但也不是完全没线索,她拿出自己手机,“我给吴秋打个电话,我让她查一下予氏所有进出口监控有没有穿白皮鞋的。”
“我查过,没有。”
盛阎告诉她,“这人对予氏大厦很了解,从一楼保洁室小门离开的,予氏所有出口只有那里没有监控。”
他的意思还是个熟人?
予晚宁眼皮一跳。
这人跟踪她想干什么?
绑架勒索?还是要报复泄愤?
予晚宁仔细想了想,她最近也没得罪什么人。
盛阎抽走手机,淡淡道:“我会让人查,最近这几天我让阿奇接送你上下班。
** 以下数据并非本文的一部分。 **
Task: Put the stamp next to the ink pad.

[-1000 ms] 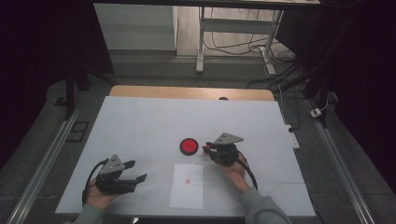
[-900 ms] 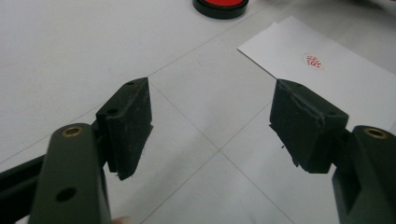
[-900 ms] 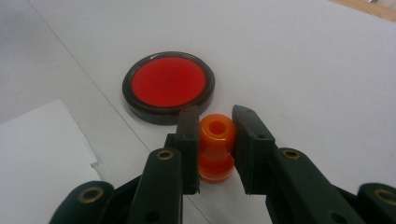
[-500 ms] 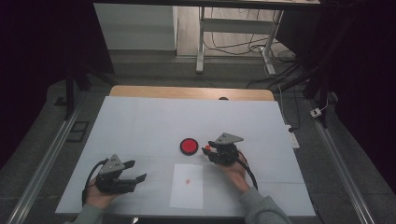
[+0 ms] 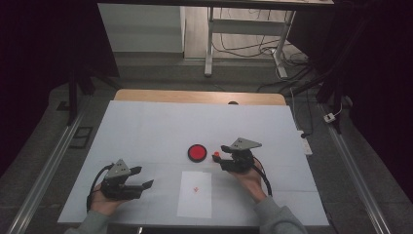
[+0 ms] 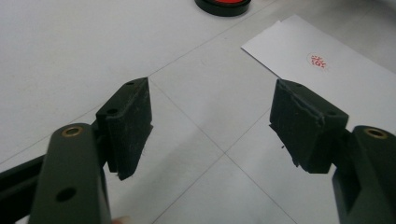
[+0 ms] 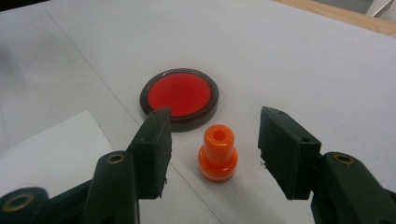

”
“你没时间吗?”
涉及自身安危,予晚宁还是更信的过盛阎。
盛阎冷哼一声,视线俯睨,“你我都冷脸做恨了,我还上赶着热脸贴冷屁股?”
“……”
还真听到了。
盛阎是真的不高兴了,“生完孩子就离婚?予晚宁,能让想过一辈子的,到底是什么样的人?盛淮之那种?”
予晚宁抬眼,唇线不自觉抿直。
“我记得你说你喜欢盛淮之,是因为他以前救过你。”
盛阎眼眸渐深,藏着捉摸不透的情绪,“要是救你的人是我,你还会这么笃定说没想过和我过一辈子么?”
“……”
予晚宁眉心微拧,“你什么意思?”
盛阎明显话里有话。
“对你的差别对待,心里不平衡啊。”
他的尾音上扬,透着不爽,“我也救过你,怎么不见你对我以身相许?”
他指的是林栋绑架她那一次。
予晚宁无语,“我们不是结婚了吗?这,还不算以身相许?”
“你的以身相许是冷脸做恨?”
盛阎对这四个字相当在意,“还是没想过和我过一辈子?”
“……”
予晚宁一下子沉默,片刻才开口:“平心而论,难道我们真的能过一辈子吗?你是因为替盛家善后才答应结婚,完成你的职责,我放你自由,不是挺好吗?”
“你听听你说的话,是以身相许么?分明是买卖人口。”
盛阎冷笑讥讽她,“完成什么职责放我自由?生完孩子?这话听起来还以为我被盛家卖到深山老林,专门替人生孩子。”
他离谱的说法震惊的予晚宁失语。